Last week, Tiger Woods broke his long silence regarding the shocking revelations late last year of a secret life, personally giving a prepared statement in a press conference from the PGA Headquarters in Pontre Vedra Beach, Florida. Immediately afterward, the pundits were giving their takes on his appearance. Some felt it was very appropriate, and hit the right notes. Others thought he was insincere, merely seeking to recover in light of his damaged celebrity and corporate sponsor relationships.

I was struck, though, by Woods’ naming his sin of entitlement, citing it as a factor in his downfall. Prepared statement or not, it took guts to say this. More so, to make some semblance of owning it, as he had his mother sitting right there in front of him, neither of them cracking a smile through the 13 minute confession. That couldn’t have been fun.

I don’t know whether or not Tiger is making an earnest effort to overcome his problems. But I’m glad he said this. Entitlement is a huge problem today. While it probably always has been, I have a sense it’s probably never been more prevalent than now. Yet it often goes unacknowledged, is dismissed, or even openly embraced. Entitlement is one of those things that’s a lot easier to spot in others than ourselves. But it’s also one of those things that can be quite subtle, and fly under the radar for a long time, until like Woods, a lot of damage has been done.

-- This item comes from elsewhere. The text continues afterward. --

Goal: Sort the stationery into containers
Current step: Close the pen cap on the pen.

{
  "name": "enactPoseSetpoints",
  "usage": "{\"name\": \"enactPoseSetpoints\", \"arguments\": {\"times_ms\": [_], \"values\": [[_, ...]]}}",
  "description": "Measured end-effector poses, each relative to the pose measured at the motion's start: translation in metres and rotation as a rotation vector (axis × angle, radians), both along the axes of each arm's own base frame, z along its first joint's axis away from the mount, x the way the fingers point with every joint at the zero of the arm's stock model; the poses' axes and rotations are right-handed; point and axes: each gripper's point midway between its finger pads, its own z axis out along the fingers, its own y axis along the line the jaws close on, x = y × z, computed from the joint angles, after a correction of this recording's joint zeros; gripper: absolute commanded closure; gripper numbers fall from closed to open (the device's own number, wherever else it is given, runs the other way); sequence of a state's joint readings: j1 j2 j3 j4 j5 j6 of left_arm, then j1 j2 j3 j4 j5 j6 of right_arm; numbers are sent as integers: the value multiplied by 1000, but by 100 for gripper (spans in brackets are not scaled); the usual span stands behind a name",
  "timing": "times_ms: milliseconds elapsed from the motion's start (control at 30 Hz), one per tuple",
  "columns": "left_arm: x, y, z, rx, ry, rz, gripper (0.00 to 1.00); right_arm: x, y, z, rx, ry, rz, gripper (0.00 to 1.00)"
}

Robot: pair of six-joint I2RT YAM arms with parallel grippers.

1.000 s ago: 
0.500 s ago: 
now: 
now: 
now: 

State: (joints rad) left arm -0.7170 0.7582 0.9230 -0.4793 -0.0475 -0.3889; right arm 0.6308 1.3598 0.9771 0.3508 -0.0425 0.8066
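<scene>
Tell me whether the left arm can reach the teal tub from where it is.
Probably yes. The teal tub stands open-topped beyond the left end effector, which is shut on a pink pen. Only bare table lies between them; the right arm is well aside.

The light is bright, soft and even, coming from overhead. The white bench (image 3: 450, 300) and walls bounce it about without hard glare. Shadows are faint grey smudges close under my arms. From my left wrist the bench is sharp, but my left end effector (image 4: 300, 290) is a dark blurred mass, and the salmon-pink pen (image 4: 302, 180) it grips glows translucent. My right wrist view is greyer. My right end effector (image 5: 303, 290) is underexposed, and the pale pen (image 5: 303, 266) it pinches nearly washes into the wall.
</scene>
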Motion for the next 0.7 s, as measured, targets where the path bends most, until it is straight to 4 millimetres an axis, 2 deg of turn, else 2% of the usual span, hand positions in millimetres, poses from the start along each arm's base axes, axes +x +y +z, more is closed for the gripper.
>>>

If I’m really honest with myself, I feel very entitled myself. That I deserve certain treatment by others, as when I don’t receive from them what I’m expecting, or the general sense that life ought to be better for me than it is. In fact, I’d be rather embarrassed to give account for some of the things I’ve felt entitled to. Maybe that’s why a lot of us vent so much energy in outrage when we see it in another, because we know this about ourselves.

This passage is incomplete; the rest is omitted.